There’s four things that are contributing to this. We’re living longer and longer, and as we live longer, we don’t want to have a long slide from age 40, because we could easily be working another 40 years. We want to make the most of it. That’s one.
Two is technology. I don’t have to say much about that, but it is changing everything. It is disrupting jobs. It is creating new jobs. It’s allowing us to work from anywhere. It creates a very interesting context for being able to reinvent yourself.
The third one is our companies, organizations, our workplaces: they are constantly disrupted too. That creates opportunities, but also creates challenges. We’ve seen a huge wave of layoffs recently in the tech world for example. Now people in the financial sector are struggling with high interest rates and what that means for their products, and the list goes on. We don’t stay in jobs as long as we used to, either by choice or by necessity as we are asked to leave them.

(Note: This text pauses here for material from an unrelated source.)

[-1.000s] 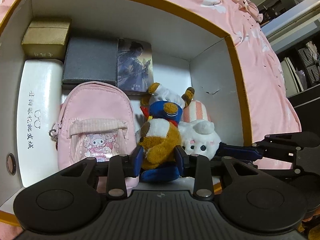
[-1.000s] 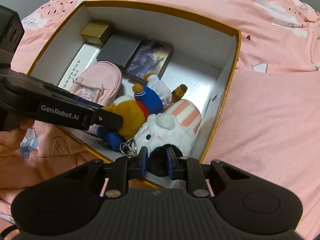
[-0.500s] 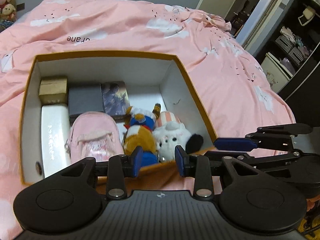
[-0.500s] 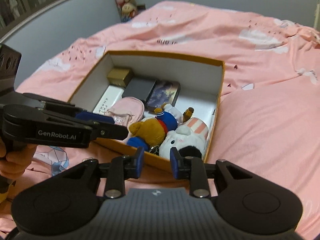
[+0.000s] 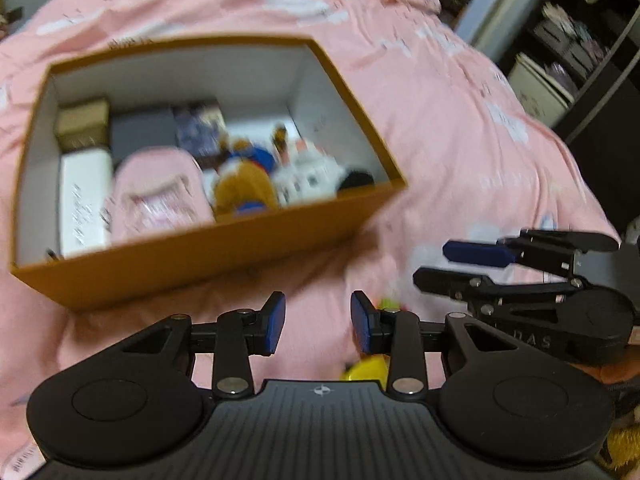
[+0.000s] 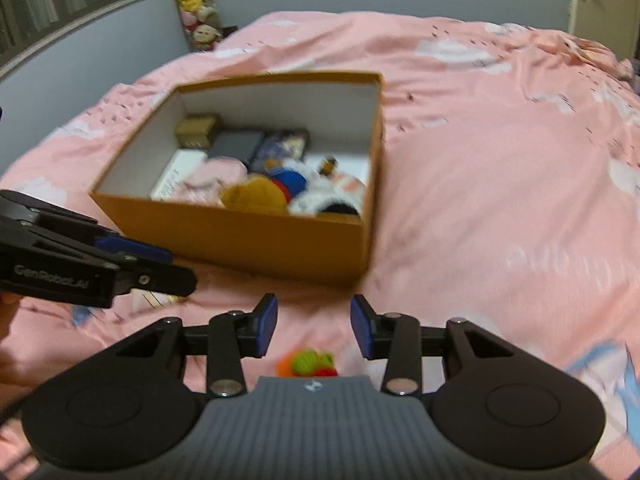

And the fourth of the trends, and this one’s been going a long time, is that what we expect out of a job has changed a lot. It used to be providing a stable living. [Now] we want everything from our jobs. We want passion, we want purpose. We want self-fulfillment. We want flexibility. We want so much from them, and we are increasingly impatient, and wanting to move on if we don’t get those things.
ADI IGNATIUS:
If career reinvention, if the need for reinvention, is such a standard aspect of the contemporary business world, why are we having so much trouble still trying to carry it out?
HERMINIA IBARRA:
That’s the one thing I’ve learned, it’s really hard. It’s really hard, it takes longer than people think. A couple of things. One is that most people know what they don’t want to do anymore, but they don’t know exactly what they want to do instead. And since they don’t have the answer, and I’m going to come back to this, they don’t know what to do. They don’t know how to search when they don’t know exactly what they’re searching for. So that’s one.
Another one is, what we do is who we are. It’s such an important sense, it’s a part of our identity. And even losing a job that we didn’t like is a huge loss, because it was what we did, it was the people we spent time with, it was what structured our time. We built up to that. We invested in that. The sense of psychological loss is a big barrier.
The last is that increasingly, particularly from mid-career on, when we change careers we’re moving into something different. It’s not a linear, more-of-the-same at a higher level. It’s something different. And those transitions, I call them under-institutionalized. What I mean by that is that the steps are not clear, you don’t know how long it’s going to take. You’re not doing it with other people in lock step. It’s not clear who the role models are.
If you want to be a partner in a law firm, you know what the steps are. It might be hard, but you know what the steps are and the timeframes. If you’re a lawyer who wants to be, say, an entrepreneur in the arts, that’s under-institutionalized. There isn’t particularly an educational program that you go to. Different people move into that in very different ways. It’s not clear. It’s more uncharted. It’s unclear how to go about it.
ADI IGNATIUS:
So I want to come back to the first point you talked about, which is that we’re not that good at figuring out what our possibilities are. I identify with that. Most of the jobs I’ve had, somebody has come to me and said, would you like to do X? And even when it’s a career shift, it’s like, I didn’t think of it, somebody else did. It’s worked out fine, I love my job. But there’s a lack of agency that I think a lot of people feel in terms of getting control what I want to do with my work life, with my career. Is there advice on how to think clearly about possible next steps?
HERMINIA IBARRA:
I’ve got loads of it. One of the things is, we’ve got to get away from thinking that if you don’t know the answer, if you don’t know the goal or the target career, you should just wait and reflect until you’ve figured it out in your head. That’s actually not how we figure it out.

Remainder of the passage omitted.